▸ **WHAT TO WORK ON**: A verbatim copy of all the data is required, minus any images.

▸ **DATASET SECTION**:
[Start of Attachment]
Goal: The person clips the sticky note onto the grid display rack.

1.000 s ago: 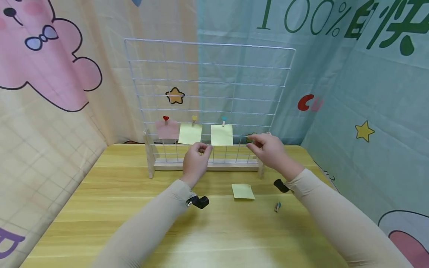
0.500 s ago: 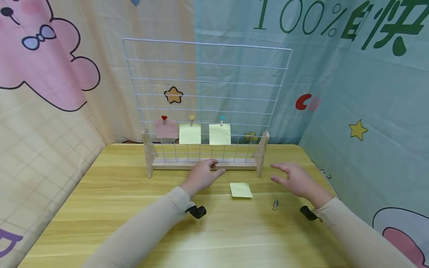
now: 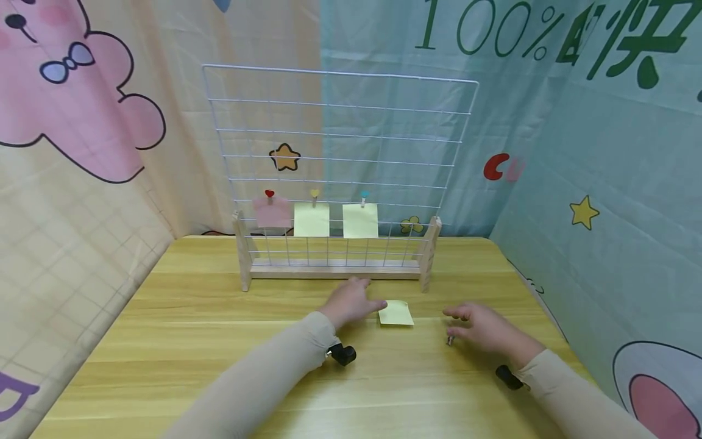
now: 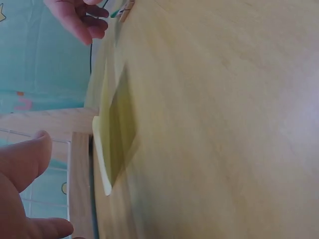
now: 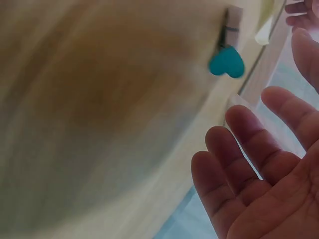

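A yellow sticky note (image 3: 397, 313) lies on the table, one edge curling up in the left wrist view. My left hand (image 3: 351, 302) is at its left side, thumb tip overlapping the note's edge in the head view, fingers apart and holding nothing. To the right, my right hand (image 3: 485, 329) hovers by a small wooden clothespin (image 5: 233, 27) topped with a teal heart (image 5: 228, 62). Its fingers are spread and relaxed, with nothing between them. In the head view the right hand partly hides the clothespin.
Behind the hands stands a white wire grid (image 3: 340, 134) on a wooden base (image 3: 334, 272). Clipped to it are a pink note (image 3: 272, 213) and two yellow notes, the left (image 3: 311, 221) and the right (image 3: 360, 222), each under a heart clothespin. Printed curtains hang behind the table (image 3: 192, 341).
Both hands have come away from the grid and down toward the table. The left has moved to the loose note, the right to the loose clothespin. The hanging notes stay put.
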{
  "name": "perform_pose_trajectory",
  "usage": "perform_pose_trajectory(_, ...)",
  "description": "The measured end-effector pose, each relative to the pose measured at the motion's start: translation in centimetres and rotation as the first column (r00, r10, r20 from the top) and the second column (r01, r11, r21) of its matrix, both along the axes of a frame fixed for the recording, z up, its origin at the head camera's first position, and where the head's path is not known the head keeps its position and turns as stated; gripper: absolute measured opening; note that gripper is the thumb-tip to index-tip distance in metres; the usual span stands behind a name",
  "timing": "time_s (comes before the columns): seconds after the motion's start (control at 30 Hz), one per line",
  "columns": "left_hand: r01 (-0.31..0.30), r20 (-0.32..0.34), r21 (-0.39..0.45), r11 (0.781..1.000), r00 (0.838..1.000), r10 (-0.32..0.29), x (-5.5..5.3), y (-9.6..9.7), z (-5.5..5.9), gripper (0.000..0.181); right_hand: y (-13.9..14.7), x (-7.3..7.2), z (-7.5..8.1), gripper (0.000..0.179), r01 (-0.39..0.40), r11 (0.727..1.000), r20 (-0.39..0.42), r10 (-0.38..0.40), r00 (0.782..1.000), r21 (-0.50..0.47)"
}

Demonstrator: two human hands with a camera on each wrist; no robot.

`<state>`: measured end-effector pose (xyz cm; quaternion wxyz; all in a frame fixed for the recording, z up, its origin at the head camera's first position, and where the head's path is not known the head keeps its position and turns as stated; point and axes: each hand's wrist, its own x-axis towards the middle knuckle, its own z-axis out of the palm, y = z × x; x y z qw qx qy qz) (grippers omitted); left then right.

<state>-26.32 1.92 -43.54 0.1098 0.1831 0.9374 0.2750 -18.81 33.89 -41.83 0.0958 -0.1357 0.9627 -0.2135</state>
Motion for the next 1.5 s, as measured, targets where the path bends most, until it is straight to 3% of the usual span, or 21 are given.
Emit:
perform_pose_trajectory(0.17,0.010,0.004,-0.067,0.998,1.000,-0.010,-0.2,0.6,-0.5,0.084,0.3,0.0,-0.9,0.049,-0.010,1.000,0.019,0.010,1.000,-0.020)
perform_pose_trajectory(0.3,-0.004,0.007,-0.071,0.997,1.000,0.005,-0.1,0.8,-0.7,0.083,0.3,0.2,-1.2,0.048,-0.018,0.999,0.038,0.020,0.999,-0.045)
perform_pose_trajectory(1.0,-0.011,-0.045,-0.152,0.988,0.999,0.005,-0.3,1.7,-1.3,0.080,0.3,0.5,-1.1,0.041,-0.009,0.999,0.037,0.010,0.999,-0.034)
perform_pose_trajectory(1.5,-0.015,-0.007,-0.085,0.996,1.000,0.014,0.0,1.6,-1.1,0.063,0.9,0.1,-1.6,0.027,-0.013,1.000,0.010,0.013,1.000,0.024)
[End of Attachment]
▸ **YOUR RESPONSE**:
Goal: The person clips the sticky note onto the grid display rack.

1.000 s ago: 
0.500 s ago: 
now: 
now: 
now: 

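A yellow sticky note (image 3: 397, 313) lies on the table, one edge curling up in the left wrist view. My left hand (image 3: 351, 302) is at its left side, thumb tip overlapping the note's edge in the head view, fingers apart and holding nothing. To the right, my right hand (image 3: 485, 329) hovers by a small wooden clothespin (image 5: 233, 27) topped with a teal heart (image 5: 228, 62). Its fingers are spread and relaxed, with nothing between them. In the head view the right hand partly hides the clothespin.
Behind the hands stands a white wire grid (image 3: 340, 134) on a wooden base (image 3: 334, 272). Clipped to it are a pink note (image 3: 272, 213) and two yellow notes, the left (image 3: 311, 221) and the right (image 3: 360, 222), each under a heart clothespin. Printed curtains hang behind the table (image 3: 192, 341).
Both hands have come away from the grid and down toward the table. The left has moved to the loose note, the right to the loose clothespin. The hanging notes stay put.
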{
  "name": "perform_pose_trajectory",
  "usage": "perform_pose_trajectory(_, ...)",
  "description": "The measured end-effector pose, each relative to the pose measured at the motion's start: translation in centimetres and rotation as the first column (r00, r10, r20 from the top) and the second column (r01, r11, r21) of its matrix, both along the axes of a frame fixed for the recording, z up, its origin at the head camera's first position, and where the head's path is not known the head keeps its position and turns as stated; gripper: absolute measured opening; note that gripper is the thumb-tip to index-tip distance in metres; the usual span stands behind a name",
  "timing": "time_s (comes before the columns): seconds after the motion's start (control at 30 Hz), one per line",
  "columns": "left_hand: r01 (-0.31..0.30), r20 (-0.32..0.34), r21 (-0.39..0.45), r11 (0.781..1.000), r00 (0.838..1.000), r10 (-0.32..0.29), x (-5.5..5.3), y (-9.6..9.7), z (-5.5..5.9), gripper (0.000..0.181); right_hand: y (-13.9..14.7), x (-7.3..7.2), z (-7.5..8.1), gripper (0.000..0.179), r01 (-0.39..0.40), r11 (0.727..1.000), r20 (-0.39..0.42), r10 (-0.38..0.40), r00 (0.782..1.000), r21 (-0.50..0.47)"
}

Demonstrator: two human hands with a camera on each wrist; no robot.

`<state>`: measured end-effector pose (xyz cm; quaternion wxyz; all in a frame fixed for the recording, z up, its origin at the head camera's first position, and where the head's path is not known the head keeps its position and turns as stated; point and axes: each hand's wrist, its own x-axis towards the middle knuckle, its own z-axis out of the palm, y = z × x; x y z qw qx qy qz) (grippers omitted); left then right.

<state>-26.32 1.92 -43.54 0.1098 0.1831 0.9374 0.2750 -18.81 33.89 -41.83 0.0958 -0.1357 0.9627 -0.2135</state>
Motion for the next 1.5 s, as measured, targets where the path bends most, until it is straight to 3% of the usual span, or 21 are given.
Emit:
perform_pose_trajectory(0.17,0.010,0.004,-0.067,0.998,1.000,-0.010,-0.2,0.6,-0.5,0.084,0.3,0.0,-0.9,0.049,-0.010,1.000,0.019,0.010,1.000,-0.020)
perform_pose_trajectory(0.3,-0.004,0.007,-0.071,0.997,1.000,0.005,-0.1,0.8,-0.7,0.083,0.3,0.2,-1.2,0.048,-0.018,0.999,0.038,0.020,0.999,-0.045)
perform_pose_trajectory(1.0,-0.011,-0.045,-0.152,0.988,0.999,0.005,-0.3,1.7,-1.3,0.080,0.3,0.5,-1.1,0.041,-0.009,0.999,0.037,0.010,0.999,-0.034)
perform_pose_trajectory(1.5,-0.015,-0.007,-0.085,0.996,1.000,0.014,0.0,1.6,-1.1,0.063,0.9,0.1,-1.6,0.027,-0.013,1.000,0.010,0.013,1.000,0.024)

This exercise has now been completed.